→ What you will do: After finding the line with "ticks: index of" in the data below, set down exactly each line through the one with "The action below", inclusive, and stop there.

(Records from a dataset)
# # # # #
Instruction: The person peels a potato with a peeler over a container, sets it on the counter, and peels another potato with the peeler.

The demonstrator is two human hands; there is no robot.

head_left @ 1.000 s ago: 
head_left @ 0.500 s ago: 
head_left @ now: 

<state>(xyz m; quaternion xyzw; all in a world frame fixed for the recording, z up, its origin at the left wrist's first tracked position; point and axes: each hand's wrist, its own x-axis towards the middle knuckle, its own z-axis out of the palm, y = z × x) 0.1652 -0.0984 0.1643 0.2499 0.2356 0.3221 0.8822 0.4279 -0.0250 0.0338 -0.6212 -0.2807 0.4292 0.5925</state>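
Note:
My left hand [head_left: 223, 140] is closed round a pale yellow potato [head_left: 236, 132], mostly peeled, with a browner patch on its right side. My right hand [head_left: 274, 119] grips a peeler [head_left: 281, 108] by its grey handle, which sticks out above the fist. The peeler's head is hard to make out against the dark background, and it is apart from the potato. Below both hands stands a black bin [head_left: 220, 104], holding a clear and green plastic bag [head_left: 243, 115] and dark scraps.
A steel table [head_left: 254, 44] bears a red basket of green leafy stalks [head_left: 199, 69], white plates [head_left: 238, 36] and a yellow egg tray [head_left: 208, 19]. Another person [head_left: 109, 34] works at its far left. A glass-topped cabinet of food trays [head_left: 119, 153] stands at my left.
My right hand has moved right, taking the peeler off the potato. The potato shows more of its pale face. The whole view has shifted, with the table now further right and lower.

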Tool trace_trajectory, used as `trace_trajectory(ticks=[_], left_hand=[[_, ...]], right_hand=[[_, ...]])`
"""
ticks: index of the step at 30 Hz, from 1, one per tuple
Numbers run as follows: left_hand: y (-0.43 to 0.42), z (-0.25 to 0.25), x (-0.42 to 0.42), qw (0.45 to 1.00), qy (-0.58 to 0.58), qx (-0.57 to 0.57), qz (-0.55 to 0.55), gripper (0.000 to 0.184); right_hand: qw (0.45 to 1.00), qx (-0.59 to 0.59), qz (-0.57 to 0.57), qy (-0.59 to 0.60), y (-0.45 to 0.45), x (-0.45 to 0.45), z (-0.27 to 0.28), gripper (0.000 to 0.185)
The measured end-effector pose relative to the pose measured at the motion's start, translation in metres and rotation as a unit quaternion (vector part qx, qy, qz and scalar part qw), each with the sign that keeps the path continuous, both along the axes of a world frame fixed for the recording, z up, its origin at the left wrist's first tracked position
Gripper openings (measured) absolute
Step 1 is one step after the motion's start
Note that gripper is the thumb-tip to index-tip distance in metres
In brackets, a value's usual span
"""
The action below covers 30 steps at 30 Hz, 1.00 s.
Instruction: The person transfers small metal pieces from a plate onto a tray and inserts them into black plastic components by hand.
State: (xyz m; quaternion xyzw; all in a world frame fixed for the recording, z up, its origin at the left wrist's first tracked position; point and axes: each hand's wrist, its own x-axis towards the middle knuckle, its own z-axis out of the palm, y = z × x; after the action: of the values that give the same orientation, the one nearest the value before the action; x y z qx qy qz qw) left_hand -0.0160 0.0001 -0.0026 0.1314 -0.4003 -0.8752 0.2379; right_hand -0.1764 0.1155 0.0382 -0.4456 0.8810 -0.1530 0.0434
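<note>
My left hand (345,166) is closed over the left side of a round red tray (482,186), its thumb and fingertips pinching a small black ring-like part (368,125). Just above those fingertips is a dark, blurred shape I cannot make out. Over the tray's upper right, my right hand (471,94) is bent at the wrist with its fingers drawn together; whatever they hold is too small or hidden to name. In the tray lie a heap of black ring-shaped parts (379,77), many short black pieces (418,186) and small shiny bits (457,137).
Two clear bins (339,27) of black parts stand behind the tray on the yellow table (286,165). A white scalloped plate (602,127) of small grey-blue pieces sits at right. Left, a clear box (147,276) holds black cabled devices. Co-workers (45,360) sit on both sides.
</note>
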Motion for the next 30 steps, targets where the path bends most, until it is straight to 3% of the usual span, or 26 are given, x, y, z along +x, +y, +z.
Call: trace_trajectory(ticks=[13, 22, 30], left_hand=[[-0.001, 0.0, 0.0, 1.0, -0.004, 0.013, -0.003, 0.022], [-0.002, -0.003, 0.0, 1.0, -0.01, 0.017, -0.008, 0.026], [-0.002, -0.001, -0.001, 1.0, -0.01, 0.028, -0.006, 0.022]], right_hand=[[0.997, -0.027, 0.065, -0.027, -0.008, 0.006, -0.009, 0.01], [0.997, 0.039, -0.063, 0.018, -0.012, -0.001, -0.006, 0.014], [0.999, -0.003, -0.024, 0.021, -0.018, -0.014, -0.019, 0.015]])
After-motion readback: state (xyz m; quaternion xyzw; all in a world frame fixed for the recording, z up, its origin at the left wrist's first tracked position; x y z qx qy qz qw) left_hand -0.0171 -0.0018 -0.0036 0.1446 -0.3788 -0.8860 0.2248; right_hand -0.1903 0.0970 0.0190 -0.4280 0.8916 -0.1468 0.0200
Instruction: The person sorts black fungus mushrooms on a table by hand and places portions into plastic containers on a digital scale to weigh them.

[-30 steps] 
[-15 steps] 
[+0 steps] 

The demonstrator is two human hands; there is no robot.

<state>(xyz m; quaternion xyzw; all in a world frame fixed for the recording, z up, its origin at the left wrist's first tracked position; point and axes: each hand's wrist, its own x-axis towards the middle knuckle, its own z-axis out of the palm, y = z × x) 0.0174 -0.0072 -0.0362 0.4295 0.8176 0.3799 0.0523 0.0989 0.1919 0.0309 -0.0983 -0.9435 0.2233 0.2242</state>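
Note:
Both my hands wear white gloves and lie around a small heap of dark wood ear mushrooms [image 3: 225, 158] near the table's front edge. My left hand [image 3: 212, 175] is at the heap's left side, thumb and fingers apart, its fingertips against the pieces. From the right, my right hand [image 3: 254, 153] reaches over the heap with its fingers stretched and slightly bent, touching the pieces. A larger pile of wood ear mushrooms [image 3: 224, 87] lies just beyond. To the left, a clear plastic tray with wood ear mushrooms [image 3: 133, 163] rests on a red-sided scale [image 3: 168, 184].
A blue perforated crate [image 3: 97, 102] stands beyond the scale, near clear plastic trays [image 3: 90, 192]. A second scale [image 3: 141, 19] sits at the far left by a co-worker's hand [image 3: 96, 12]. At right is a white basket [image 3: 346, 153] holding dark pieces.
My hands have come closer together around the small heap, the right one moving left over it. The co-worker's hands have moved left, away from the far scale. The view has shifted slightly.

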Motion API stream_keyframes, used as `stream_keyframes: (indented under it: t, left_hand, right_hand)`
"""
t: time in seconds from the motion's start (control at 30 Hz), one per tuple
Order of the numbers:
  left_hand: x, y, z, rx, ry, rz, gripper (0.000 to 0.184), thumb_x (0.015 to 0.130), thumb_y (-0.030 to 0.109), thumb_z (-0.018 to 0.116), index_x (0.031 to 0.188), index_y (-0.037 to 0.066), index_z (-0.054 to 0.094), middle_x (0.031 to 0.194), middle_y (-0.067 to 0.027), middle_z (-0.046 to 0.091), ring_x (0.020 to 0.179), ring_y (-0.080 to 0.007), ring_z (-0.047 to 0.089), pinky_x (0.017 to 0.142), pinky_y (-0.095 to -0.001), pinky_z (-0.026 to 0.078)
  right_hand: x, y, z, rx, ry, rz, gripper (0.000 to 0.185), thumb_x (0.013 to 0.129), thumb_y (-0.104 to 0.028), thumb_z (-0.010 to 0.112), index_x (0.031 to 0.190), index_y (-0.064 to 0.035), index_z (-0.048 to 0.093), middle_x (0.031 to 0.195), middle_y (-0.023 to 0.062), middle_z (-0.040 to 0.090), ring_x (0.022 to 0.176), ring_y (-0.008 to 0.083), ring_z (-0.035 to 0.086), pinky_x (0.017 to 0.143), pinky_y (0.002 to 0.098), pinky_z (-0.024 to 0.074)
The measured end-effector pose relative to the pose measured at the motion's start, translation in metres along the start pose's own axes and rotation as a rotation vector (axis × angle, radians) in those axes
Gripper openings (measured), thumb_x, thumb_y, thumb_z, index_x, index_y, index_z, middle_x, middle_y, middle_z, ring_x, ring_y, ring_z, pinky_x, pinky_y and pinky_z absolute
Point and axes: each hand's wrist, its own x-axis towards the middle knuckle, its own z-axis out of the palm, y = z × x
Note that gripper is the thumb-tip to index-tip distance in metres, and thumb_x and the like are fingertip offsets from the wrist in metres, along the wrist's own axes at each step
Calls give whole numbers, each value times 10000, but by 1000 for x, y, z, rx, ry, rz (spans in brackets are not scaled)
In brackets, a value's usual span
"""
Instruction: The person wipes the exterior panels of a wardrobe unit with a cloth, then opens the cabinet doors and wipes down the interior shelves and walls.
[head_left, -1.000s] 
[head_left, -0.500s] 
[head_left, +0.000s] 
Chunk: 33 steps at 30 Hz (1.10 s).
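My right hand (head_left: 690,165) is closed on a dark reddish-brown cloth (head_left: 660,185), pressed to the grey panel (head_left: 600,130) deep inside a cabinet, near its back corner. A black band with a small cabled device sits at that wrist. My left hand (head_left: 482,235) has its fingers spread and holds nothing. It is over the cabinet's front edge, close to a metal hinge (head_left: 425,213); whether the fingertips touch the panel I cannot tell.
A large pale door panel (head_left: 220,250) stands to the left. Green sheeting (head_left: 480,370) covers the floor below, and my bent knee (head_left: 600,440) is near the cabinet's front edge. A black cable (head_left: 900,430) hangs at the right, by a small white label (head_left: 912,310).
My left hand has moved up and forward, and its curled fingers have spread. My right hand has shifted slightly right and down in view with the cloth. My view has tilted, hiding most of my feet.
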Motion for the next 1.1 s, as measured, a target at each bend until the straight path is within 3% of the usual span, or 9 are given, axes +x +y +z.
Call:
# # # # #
→ Exercise answer:
ticks: index of the step at 30 Hz, from 1, one per tuple
Numbers run as follows: left_hand: y (-0.43 to 0.42), z (-0.25 to 0.25), x (-0.42 to 0.42), qw (0.45 to 1.00), qy (-0.58 to 0.58), qx (-0.57 to 0.57), qz (-0.55 to 0.55), gripper (0.000 to 0.184); right_hand: qw (0.45 to 1.00), qx (-0.59 to 0.59), qz (-0.57 to 0.57), qy (-0.59 to 0.60), y (-0.45 to 0.45), x (-0.45 to 0.45), z (-0.27 to 0.28), gripper (0.000 to 0.185)
The measured end-effector pose relative to the pose measured at the motion's start, translation in metres and rotation as a unit quaternion (vector part qx, qy, qz and scalar part qw), each with the sign that keeps the path continuous, both along the axes of a world frame fixed for the recording, z up, its origin at the left wrist's first tracked position
Gripper openings (measured) absolute
Step 1 is one step after the motion's start
Note that gripper is the thumb-tip to index-tip distance in metres
In brackets, a value's usual span
"""
The action below covers 30 steps at 30 Hz, 1.00 s.

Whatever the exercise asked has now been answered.